> _INFORMATION SUPPLIED_
◆ ◆ ◆ ◆ ◆

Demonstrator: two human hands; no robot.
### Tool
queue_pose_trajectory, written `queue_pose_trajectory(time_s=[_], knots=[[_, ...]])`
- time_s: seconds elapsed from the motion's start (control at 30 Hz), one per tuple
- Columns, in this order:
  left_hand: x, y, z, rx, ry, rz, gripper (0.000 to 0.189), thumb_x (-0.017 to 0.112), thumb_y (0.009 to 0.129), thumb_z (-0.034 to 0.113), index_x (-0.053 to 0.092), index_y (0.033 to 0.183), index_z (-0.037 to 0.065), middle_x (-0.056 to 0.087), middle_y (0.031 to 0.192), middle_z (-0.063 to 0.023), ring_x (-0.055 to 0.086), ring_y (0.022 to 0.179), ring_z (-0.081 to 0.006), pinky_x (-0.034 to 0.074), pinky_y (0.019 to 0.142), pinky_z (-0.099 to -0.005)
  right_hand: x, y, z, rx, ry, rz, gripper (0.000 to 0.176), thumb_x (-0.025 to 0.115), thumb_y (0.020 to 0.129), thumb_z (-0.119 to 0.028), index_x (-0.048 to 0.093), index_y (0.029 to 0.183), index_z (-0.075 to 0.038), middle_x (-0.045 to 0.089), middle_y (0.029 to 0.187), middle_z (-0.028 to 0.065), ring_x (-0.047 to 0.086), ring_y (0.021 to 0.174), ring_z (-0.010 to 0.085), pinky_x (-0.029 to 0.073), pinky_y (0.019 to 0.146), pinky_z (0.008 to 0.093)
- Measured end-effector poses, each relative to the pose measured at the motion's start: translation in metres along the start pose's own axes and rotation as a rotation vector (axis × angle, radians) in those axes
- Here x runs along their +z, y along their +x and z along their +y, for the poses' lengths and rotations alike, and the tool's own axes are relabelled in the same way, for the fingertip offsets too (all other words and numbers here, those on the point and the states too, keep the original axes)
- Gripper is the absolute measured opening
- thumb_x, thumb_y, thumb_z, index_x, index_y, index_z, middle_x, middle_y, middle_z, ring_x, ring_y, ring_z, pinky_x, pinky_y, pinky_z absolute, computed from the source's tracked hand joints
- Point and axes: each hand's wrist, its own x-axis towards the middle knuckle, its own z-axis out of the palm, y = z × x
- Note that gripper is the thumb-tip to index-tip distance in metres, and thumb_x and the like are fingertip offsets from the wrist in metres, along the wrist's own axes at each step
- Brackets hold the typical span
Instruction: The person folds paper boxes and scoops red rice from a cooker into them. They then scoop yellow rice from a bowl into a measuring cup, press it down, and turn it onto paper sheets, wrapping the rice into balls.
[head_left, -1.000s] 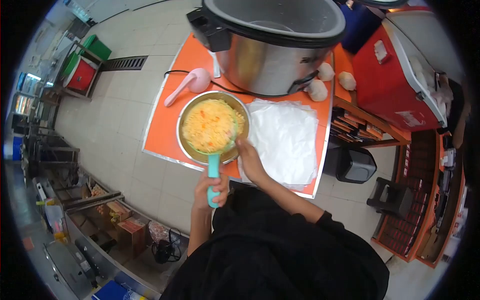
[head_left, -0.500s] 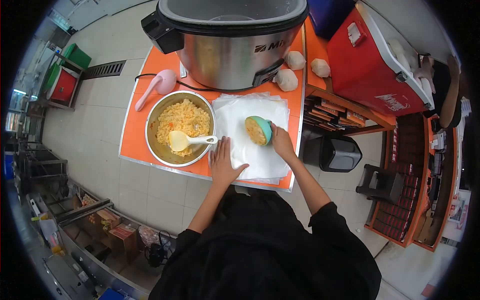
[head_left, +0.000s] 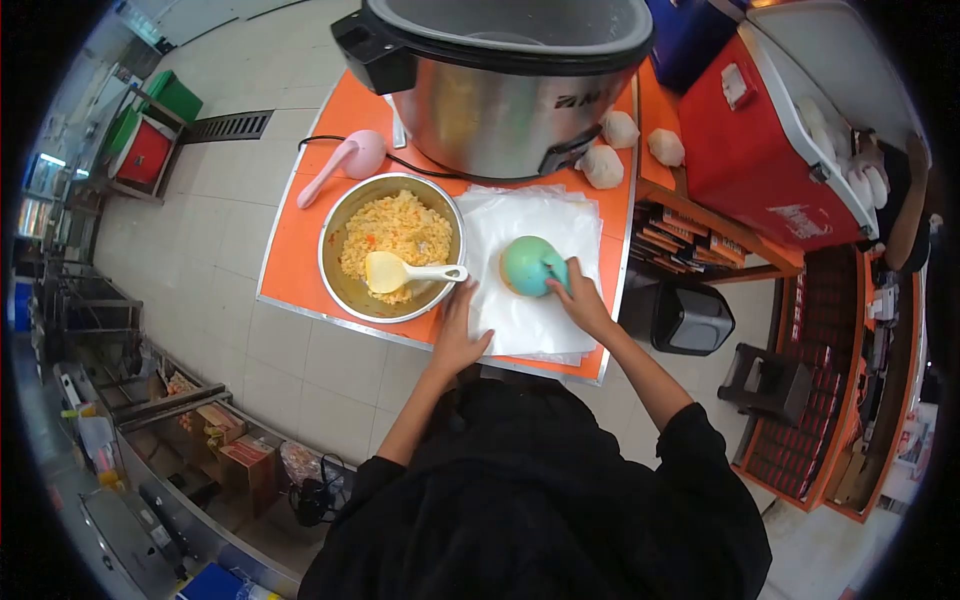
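Observation:
My right hand [head_left: 582,300] grips the handle of a round green scoop [head_left: 530,264], which is turned face down over a stack of white paper sheets [head_left: 520,333]. What lies under the scoop is mostly hidden. At the lower left edge of the sheets rests my left hand [head_left: 461,338], fingers stretched out, beside the bowl's rim. The steel bowl [head_left: 327,283] holds yellow-orange rice [head_left: 395,233]. Across the rice lies a cream rice paddle [head_left: 388,272], its handle over the rim near my left fingertips.
Behind the bowl stands a large steel rice cooker [head_left: 480,125]. A pink scoop [head_left: 362,155] lies left of it, wrapped round bundles [head_left: 601,167] to its right. Farther right are a red cooler [head_left: 735,140] and another person's arm [head_left: 908,225]. A dark stool [head_left: 765,385] stands on the floor.
My right hand has tipped the green scoop from its side, with rice showing, to face down over the paper. The left hand stays at the sheets' edge. The whole view has shifted slightly.

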Motion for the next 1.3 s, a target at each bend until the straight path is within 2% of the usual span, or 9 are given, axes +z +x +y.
queue_pose_trajectory(time_s=[0.1,0.23,0.43,0.53,0.63,0.9,1.03,1.1,1.3], knots=[[-0.02,-0.008,-0.019,0.128,0.008,-0.193,0.061,0.07,0.066,0.016,0.049,0.123,0.012,0.038,0.134,-0.0103,0.03,0.127,-0.031,0.027,0.104,-0.0417,-0.02,0.004,-0.008,-0.255,0.032,0.331,0.034,0.05,0.089,-0.027,0.034,0.103,-0.001,0.058,0.077,0.0226,0.058,0.068,0.0393,0.042,0.056,0.0442],[-0.034,-0.004,-0.021,0.194,0.014,-0.308,0.04,0.07,0.068,0.019,0.063,0.108,0.021,0.046,0.129,-0.0022,0.033,0.125,-0.0287,0.03,0.103,-0.0398,-0.086,0.047,-0.056,-0.062,0.215,0.645,0.024,0.05,0.088,-0.016,0.041,0.105,-0.001,0.061,0.076,0.0141,0.062,0.072,0.0294,0.045,0.06,0.0336],[-0.03,-0.007,-0.025,0.245,0.182,-0.24,0.032,0.063,0.072,0.031,0.064,0.104,0.028,0.048,0.126,0.0094,0.034,0.126,-0.0239,0.032,0.101,-0.0384,-0.009,0.062,-0.16,-0.554,-0.253,0.018,0.043,0.06,0.079,-0.028,0.049,0.117,-0.011,0.06,0.103,0.0097,0.059,0.09,0.0286,0.047,0.076,0.0372],[-0.031,-0.007,-0.02,0.294,0.255,-0.154,0.026,0.063,0.073,0.031,0.067,0.099,0.026,0.052,0.122,0.0097,0.037,0.124,-0.0233,0.034,0.099,-0.0379,0.065,0.101,-0.192,-0.757,-0.446,-0.136,0.033,0.06,0.076,-0.034,0.051,0.097,-0.01,0.056,0.091,0.0121,0.057,0.086,0.0252,0.046,0.068,0.0402],[-0.032,-0.002,-0.015,0.288,0.16,-0.132,0.023,0.061,0.077,0.026,0.067,0.097,0.019,0.057,0.115,0.0072,0.043,0.118,-0.024,0.038,0.095,-0.0366,0.079,0.108,-0.202,-0.863,-0.516,0.213,0.034,0.061,0.075,-0.032,0.052,0.099,-0.009,0.055,0.094,0.0089,0.054,0.092,0.0235,0.044,0.071,0.038],[-0.032,0.012,0.031,-0.166,-0.103,-0.129,0.018,0.058,0.079,0.017,0.065,0.091,0.005,0.064,0.097,-0.0078,0.055,0.1,-0.0263,0.045,0.082,-0.0361,0.008,-0.042,-0.073,-0.619,-0.408,0.06,0.032,0.062,0.075,-0.023,0.054,0.102,-0.008,0.056,0.095,0.0073,0.054,0.09,0.0226,0.038,0.076,0.0337],[0.0,-0.024,0.036,0.648,0.385,0.406,0.023,0.061,0.074,0.016,0.059,0.096,0.008,0.057,0.104,-0.0037,0.056,0.092,-0.0243,0.044,0.077,-0.0367,0.007,-0.043,-0.035,-0.287,-0.47,0.006,0.014,0.061,0.073,-0.014,0.059,0.086,-0.009,0.057,0.079,0.0072,0.056,0.077,0.021,0.041,0.073,0.034],[0.012,-0.034,0.031,0.635,0.252,-0.123,0.026,0.063,0.072,0.017,0.058,0.096,0.01,0.057,0.101,-0.0032,0.055,0.09,-0.0206,0.043,0.077,-0.0344,0.008,-0.046,-0.034,-0.176,0.059,0.008,0.009,0.057,0.074,-0.007,0.059,0.082,-0.008,0.056,0.077,0.0077,0.055,0.074,0.0226,0.044,0.069,0.0332],[0.056,-0.028,-0.002,-0.064,-0.366,0.203,0.04,0.062,0.076,0.021,0.051,0.11,0.002,0.055,0.102,-0.0111,0.053,0.097,-0.028,0.04,0.087,-0.0412,0.041,-0.084,-0.004,-0.555,-0.294,0.036,0.016,0.054,0.07,-0.002,0.058,0.085,0.001,0.052,0.078,0.0096,0.052,0.077,0.0246,0.045,0.066,0.032]])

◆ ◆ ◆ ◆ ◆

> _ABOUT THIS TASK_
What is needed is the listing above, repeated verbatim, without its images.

> _WRITTEN SOLUTION_
Demonstrator: two human hands; no robot.
### Tool
queue_pose_trajectory, written `queue_pose_trajectory(time_s=[_], knots=[[_, ...]])`
- time_s: seconds elapsed from the motion's start (control at 30 Hz), one per tuple
- Columns, in this order:
  left_hand: x, y, z, rx, ry, rz, gripper (0.000 to 0.189), thumb_x (-0.017 to 0.112), thumb_y (0.009 to 0.129), thumb_z (-0.034 to 0.113), index_x (-0.053 to 0.092), index_y (0.033 to 0.183), index_z (-0.037 to 0.065), middle_x (-0.056 to 0.087), middle_y (0.031 to 0.192), middle_z (-0.063 to 0.023), ring_x (-0.055 to 0.086), ring_y (0.022 to 0.179), ring_z (-0.081 to 0.006), pinky_x (-0.034 to 0.074), pinky_y (0.019 to 0.142), pinky_z (-0.099 to -0.005)
  right_hand: x, y, z, rx, ry, rz, gripper (0.000 to 0.176), thumb_x (-0.025 to 0.115), thumb_y (0.020 to 0.129), thumb_z (-0.119 to 0.028), index_x (-0.048 to 0.093), index_y (0.029 to 0.183), index_z (-0.075 to 0.038), middle_x (-0.045 to 0.089), middle_y (0.029 to 0.187), middle_z (-0.028 to 0.065), ring_x (-0.047 to 0.086), ring_y (0.021 to 0.174), ring_z (-0.010 to 0.085), pinky_x (-0.029 to 0.073), pinky_y (0.019 to 0.146), pinky_z (0.008 to 0.093)
- Measured end-effector poses, each relative to the pose measured at the motion's start: translation in metres along the start pose's own axes and rotation as a rotation vector (axis × angle, radians) in those axes
- Here x runs along their +z, y along their +x and z along their +y, for the poses' lengths and rotations alike, and the tool's own axes are relabelled in the same way, for the fingertip offsets too (all other words and numbers here, those on the point and the states too, keep the original axes)
- Gripper is the absolute measured opening
- thumb_x, thumb_y, thumb_z, index_x, index_y, index_z, middle_x, middle_y, middle_z, ring_x, ring_y, ring_z, pinky_x, pinky_y, pinky_z absolute, computed from the source's tracked hand joints
- Point and axes: each hand's wrist, its own x-axis towards the middle knuckle, its own z-axis out of the palm, y = z × x
- Note that gripper is the thumb-tip to index-tip distance in metres, and thumb_x and the like are fingertip offsets from the wrist in metres, along the wrist's own axes at each step
- Brackets hold the typical span
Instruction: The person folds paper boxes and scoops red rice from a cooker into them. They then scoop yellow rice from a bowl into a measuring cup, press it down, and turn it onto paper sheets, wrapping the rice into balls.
[head_left, -1.000s] 
[head_left, -0.500s] 
[head_left, +0.000s] 
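Observation:
My right hand [head_left: 582,300] grips the handle of a round green scoop [head_left: 530,264], which is turned face down over a stack of white paper sheets [head_left: 520,333]. What lies under the scoop is mostly hidden. At the lower left edge of the sheets rests my left hand [head_left: 461,338], fingers stretched out, beside the bowl's rim. The steel bowl [head_left: 327,283] holds yellow-orange rice [head_left: 395,233]. Across the rice lies a cream rice paddle [head_left: 388,272], its handle over the rim near my left fingertips.
Behind the bowl stands a large steel rice cooker [head_left: 480,125]. A pink scoop [head_left: 362,155] lies left of it, wrapped round bundles [head_left: 601,167] to its right. Farther right are a red cooler [head_left: 735,140] and another person's arm [head_left: 908,225]. A dark stool [head_left: 765,385] stands on the floor.
My right hand has tipped the green scoop from its side, with rice showing, to face down over the paper. The left hand stays at the sheets' edge. The whole view has shifted slightly.
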
Motion for the next 1.3 s, a target at each bend until the straight path is within 2% of the usual span, or 9 are given, axes +z +x +y.
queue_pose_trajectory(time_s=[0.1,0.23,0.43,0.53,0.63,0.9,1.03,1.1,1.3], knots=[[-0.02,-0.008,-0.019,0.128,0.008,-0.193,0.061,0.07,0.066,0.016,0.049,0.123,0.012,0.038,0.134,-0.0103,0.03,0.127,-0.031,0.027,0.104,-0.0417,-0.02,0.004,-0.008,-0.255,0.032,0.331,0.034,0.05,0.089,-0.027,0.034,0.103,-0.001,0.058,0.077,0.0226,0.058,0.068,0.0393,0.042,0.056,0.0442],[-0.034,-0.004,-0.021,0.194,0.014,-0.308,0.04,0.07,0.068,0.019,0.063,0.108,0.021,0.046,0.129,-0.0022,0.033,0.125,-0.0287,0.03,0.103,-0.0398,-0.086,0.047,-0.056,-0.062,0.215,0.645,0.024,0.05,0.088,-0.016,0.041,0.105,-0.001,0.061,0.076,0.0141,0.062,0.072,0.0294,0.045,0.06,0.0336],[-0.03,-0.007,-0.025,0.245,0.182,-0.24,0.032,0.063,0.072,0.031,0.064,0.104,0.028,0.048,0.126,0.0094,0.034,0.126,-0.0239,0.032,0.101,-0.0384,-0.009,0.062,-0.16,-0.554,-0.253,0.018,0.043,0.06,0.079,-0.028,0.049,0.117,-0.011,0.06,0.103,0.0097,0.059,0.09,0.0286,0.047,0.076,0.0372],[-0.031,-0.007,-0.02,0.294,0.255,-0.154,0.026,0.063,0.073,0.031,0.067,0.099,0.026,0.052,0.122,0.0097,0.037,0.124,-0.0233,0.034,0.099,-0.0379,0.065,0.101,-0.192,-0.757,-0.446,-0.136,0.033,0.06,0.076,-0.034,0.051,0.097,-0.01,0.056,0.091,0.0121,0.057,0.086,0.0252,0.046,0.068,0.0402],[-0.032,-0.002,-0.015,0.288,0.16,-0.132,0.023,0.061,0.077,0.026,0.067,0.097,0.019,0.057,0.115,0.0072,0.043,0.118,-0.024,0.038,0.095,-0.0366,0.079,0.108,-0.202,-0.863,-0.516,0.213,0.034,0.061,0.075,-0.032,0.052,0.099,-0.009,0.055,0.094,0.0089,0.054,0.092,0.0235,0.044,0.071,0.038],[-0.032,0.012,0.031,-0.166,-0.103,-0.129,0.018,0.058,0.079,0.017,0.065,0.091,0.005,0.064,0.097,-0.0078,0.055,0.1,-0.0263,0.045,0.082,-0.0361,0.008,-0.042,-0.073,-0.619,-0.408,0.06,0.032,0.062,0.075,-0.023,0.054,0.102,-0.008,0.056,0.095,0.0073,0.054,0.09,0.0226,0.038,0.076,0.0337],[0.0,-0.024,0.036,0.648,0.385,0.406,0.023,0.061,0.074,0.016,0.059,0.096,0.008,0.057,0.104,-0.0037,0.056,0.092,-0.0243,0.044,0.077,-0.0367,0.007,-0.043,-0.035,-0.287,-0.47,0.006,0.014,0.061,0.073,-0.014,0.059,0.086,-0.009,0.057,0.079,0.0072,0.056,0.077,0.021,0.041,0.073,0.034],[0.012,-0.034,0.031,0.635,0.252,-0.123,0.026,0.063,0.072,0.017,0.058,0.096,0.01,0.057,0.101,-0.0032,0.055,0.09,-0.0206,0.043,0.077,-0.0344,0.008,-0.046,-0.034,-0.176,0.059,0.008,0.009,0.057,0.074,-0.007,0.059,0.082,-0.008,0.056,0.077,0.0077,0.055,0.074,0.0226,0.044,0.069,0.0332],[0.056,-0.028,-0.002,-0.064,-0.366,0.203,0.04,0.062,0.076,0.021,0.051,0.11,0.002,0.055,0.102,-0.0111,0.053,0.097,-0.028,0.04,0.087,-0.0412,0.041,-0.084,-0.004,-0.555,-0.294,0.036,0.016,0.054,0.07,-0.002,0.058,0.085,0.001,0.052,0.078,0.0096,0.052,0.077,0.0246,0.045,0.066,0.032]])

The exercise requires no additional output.